▶ _Try it_
The output is the lines below from the one with "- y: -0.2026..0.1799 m" through the one with "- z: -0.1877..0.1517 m", both included, printed exactly and with no other line.

▶ _Records to process_
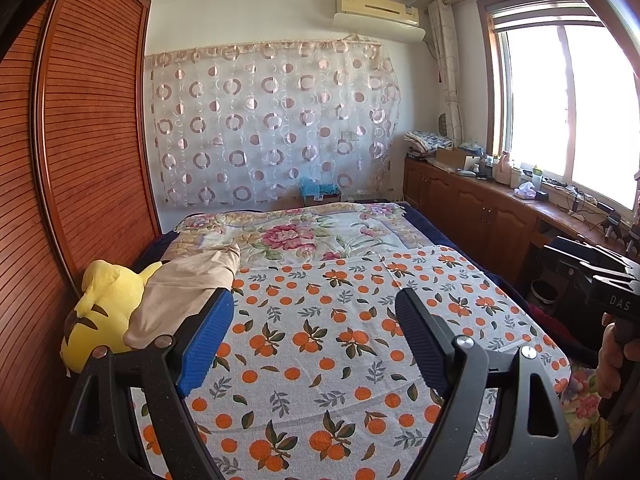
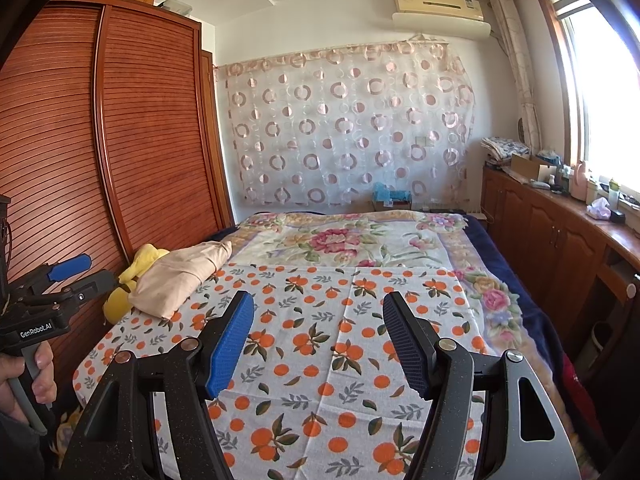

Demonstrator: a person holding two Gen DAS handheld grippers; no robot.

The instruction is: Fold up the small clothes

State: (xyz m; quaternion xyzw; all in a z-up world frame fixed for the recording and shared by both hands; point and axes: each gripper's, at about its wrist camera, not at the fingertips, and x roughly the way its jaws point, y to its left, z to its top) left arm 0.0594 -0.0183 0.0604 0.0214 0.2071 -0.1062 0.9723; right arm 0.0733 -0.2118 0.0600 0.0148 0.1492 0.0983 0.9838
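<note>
A crumpled beige garment (image 1: 188, 292) lies at the left edge of the bed, partly over a yellow plush toy (image 1: 100, 312); it also shows in the right wrist view (image 2: 176, 276). My left gripper (image 1: 316, 312) is open and empty, held above the orange-print cloth (image 1: 320, 340), just right of the garment. My right gripper (image 2: 318, 314) is open and empty above the same cloth (image 2: 320, 360), right of the garment. The left gripper also shows at the left edge of the right wrist view (image 2: 76, 274). The right gripper's body (image 1: 608, 284) shows at the right edge of the left wrist view.
A floral blanket (image 1: 304, 232) covers the far half of the bed. A slatted wooden wardrobe (image 1: 80, 140) stands close along the left. A wooden cabinet run (image 1: 480, 200) with clutter lines the right wall under the window. The plush toy (image 2: 132, 276) sits against the wardrobe.
</note>
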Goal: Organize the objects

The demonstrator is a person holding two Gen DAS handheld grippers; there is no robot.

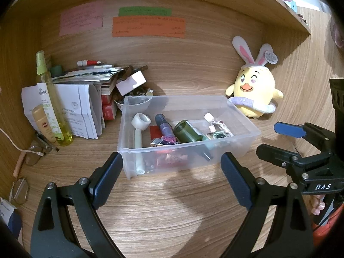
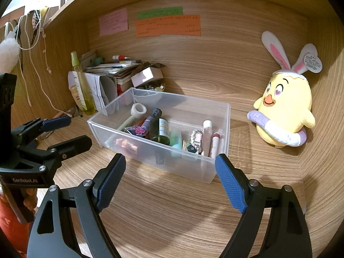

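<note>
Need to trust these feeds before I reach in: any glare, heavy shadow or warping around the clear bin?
Left wrist view: sharp; gripper shadows fall on the desk before the clear bin, fisheye bows the shelf edges. Right wrist view: also sharp, bin contents readable, no strong glare, corners vignetted black.

Wood-grain counter [image 1: 172, 204], set in alcove with wooden back and side walls. Clear plastic bin [image 1: 133, 150] sits mid-counter, small items loose inside. Yellow chick plush [image 1: 254, 90] with rabbit ears stands right of bin, near back wall. Left rear corner: stack of papers and booklets [image 1: 86, 105], tall yellow-green spray bottle [image 1: 50, 99], small tan tube [image 1: 43, 124] just beside bottle. Small bowl [image 1: 134, 103] just behind bin. Eyeglasses [image 1: 32, 157] and white cable [image 1: 13, 144] lie at left edge.
</note>
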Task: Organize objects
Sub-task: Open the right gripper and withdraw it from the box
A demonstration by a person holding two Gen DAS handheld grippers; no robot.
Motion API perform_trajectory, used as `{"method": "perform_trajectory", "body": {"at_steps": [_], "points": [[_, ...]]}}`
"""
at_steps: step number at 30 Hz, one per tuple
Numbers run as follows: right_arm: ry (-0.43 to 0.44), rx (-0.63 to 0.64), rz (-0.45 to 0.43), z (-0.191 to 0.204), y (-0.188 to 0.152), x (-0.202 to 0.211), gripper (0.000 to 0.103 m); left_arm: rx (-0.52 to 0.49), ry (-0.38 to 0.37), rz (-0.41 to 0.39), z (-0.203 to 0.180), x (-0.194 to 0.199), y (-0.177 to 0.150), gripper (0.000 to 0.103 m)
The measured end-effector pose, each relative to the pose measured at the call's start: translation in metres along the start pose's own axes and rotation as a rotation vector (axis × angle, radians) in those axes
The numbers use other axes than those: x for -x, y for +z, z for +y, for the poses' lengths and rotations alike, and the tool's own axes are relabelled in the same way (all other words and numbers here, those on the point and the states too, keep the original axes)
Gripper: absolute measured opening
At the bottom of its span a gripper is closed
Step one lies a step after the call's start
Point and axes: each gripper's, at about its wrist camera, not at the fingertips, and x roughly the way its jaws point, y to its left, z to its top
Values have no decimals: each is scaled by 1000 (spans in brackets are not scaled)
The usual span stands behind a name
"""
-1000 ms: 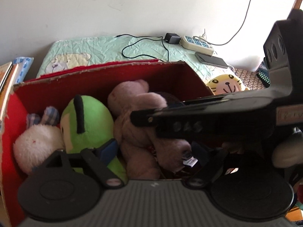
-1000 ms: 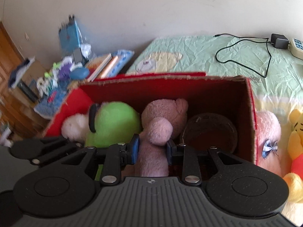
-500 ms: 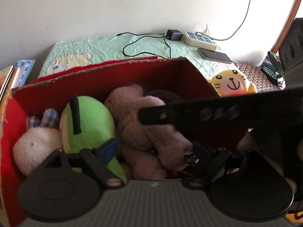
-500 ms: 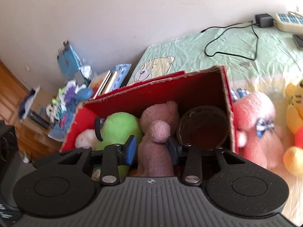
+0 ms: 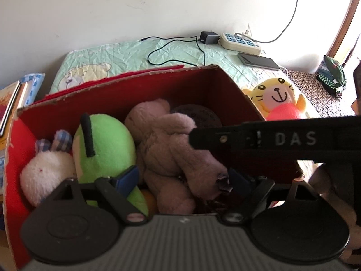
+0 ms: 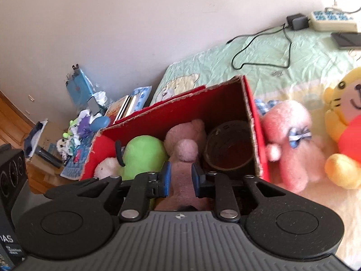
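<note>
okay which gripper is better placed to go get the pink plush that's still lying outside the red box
Right, probably. The pink plush and yellow tiger plush lie on its side of the red box, but the right gripper must first release the mauve teddy bear. The left gripper is open over the box.

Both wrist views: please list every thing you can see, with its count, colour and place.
cardboard box: 1, red inside, on bed
mauve plush bear: 1, in box, middle
green plush toy: 1, in box, left of bear
white plush bunny: 1, box's left end
dark round container: 1, brown, box's right end
pink plush toy: 1, outside box, right
yellow plush tiger: 1, right of box
power strip: 1, white, by wall
phone: 1, dark, near strip
left gripper: open over box
right gripper: shut on bear
</note>
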Motion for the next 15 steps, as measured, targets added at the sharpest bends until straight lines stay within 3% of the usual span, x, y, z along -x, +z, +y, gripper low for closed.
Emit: {"method": "perform_trajectory", "body": {"at_steps": [5,15], "points": [[-37,32,-42,2,-7,13,31,0,52,15,-8,3,2,89],[-49,47,-73,1,-18,27,32,-9,134,7,-24,18,-7,91]]}}
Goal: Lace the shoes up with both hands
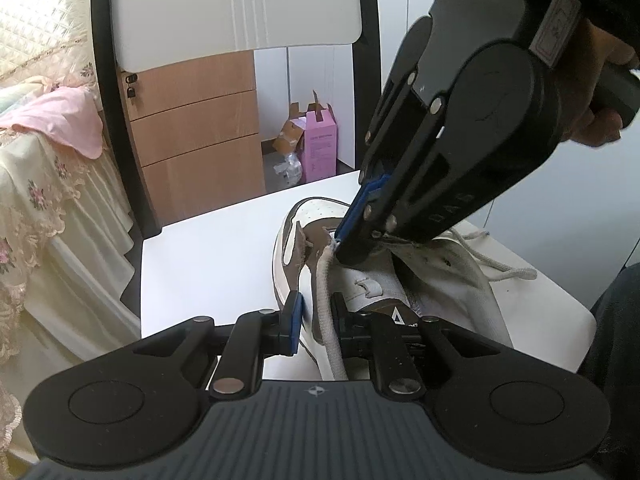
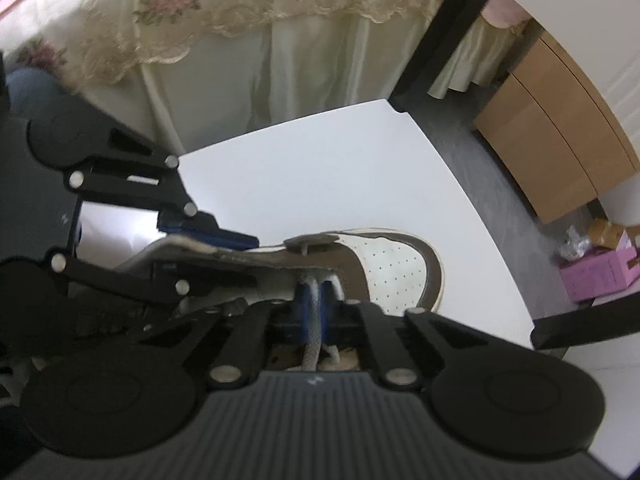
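Note:
A white and brown sneaker (image 1: 384,286) (image 2: 394,266) lies on a white chair seat (image 1: 208,264), toe pointing away. My left gripper (image 1: 318,320) (image 2: 234,256) is shut on the shoe's beige-edged eyelet flap (image 1: 325,280), which runs between its blue pads. My right gripper (image 2: 316,300) comes down from the upper right in the left wrist view, its tip (image 1: 348,246) at the front of the lacing opening. Its blue pads are shut on a pale lace (image 2: 314,320). A loose lace end (image 1: 508,272) trails off the shoe to the right.
The chair's white backrest (image 1: 240,0) and black frame stand behind the seat. A bed with a floral lace cover (image 1: 40,200) is at the left. A wooden drawer unit (image 1: 192,140) and a pink box (image 1: 320,144) are on the floor behind. A hand (image 1: 600,80) holds the right gripper.

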`<state>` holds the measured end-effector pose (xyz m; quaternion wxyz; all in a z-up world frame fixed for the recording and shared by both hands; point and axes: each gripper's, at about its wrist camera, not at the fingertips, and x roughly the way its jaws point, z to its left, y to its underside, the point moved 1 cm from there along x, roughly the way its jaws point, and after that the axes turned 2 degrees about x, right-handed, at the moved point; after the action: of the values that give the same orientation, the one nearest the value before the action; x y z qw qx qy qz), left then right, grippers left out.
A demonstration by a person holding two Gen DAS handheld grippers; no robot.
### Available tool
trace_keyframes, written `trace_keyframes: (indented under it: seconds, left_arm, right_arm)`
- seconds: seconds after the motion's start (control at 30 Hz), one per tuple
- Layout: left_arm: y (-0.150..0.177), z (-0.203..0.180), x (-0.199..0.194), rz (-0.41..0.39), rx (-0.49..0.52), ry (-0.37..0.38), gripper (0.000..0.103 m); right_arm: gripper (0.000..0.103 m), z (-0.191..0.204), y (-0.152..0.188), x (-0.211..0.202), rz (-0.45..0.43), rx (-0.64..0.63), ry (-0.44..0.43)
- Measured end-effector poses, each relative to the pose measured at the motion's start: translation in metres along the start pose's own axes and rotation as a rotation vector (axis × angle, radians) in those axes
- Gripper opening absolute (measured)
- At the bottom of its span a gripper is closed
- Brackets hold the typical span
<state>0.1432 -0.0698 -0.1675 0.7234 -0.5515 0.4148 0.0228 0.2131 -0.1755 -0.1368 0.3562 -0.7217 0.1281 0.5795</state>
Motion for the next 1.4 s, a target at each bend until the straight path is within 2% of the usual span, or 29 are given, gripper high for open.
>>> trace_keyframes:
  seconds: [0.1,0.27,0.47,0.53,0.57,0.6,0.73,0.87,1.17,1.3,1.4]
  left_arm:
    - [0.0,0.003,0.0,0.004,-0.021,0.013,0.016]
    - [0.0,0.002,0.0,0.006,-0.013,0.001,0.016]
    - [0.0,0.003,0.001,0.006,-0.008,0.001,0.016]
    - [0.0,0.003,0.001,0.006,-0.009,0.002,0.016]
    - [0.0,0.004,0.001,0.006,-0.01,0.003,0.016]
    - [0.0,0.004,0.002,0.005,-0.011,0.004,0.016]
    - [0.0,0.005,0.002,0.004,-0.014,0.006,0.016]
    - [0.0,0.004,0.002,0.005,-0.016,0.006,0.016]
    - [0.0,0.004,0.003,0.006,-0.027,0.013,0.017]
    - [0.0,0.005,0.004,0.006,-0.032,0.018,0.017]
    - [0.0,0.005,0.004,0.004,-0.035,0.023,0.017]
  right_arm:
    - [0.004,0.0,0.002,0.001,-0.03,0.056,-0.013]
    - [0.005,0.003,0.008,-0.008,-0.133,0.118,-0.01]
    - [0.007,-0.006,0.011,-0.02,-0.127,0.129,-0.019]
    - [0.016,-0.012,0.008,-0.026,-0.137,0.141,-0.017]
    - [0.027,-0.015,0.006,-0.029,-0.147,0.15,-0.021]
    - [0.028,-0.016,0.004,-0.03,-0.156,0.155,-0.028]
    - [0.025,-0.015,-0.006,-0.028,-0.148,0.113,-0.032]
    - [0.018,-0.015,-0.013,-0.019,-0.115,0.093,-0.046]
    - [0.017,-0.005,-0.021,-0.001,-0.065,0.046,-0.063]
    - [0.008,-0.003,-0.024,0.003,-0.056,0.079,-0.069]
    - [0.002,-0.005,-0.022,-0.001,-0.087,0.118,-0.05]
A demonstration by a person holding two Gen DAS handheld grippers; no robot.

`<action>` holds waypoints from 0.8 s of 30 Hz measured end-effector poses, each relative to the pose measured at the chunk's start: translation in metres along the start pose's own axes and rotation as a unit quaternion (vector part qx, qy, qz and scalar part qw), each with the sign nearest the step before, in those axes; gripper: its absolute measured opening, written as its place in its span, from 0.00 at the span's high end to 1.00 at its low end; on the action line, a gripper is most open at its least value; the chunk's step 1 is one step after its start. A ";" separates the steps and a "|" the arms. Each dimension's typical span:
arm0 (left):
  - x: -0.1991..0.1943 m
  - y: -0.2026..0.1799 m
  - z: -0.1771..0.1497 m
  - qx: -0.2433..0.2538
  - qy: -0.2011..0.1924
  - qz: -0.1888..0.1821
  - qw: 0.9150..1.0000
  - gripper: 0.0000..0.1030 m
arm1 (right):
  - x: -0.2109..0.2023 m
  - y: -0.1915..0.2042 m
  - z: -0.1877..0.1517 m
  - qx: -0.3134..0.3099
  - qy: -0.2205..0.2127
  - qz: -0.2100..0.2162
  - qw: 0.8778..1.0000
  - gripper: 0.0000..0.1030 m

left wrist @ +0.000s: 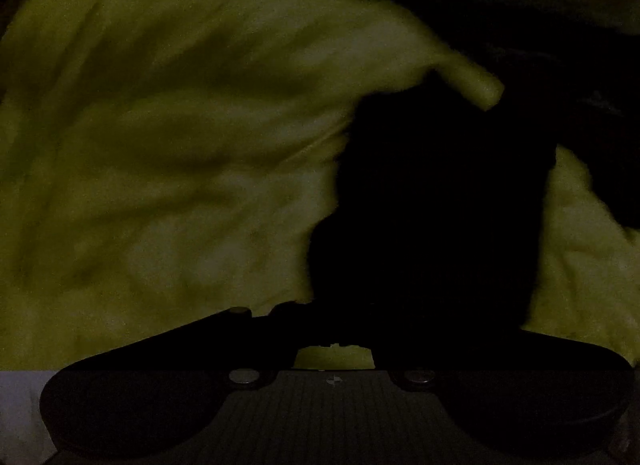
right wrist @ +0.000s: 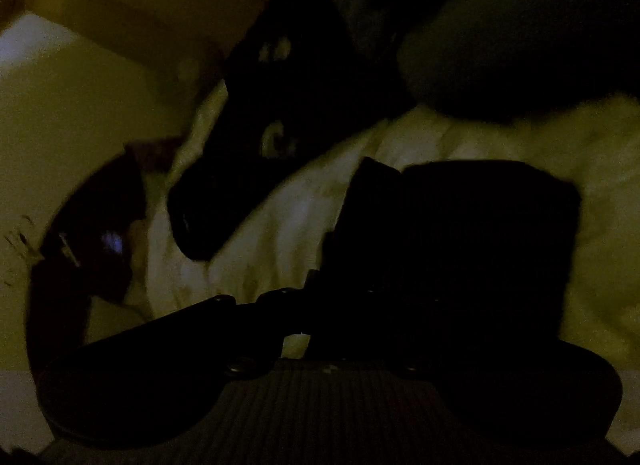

▶ _Completed exercise_
  - y: -0.2026..0.1799 m
  - z: -0.1771..0.1497 m
  - qx: -0.2433..0.2538
  - qy: -0.2011..0.1924
  - qz: -0.1888..0.1821
  - qw: 0.9150..1.0000
  - gripper: 0.0000..0.1030 m
arm1 (right):
  - x: -0.2109..0.2023 m
  - y: -0.1915..0.2042 m
  - z: -0.1877..0.1517 m

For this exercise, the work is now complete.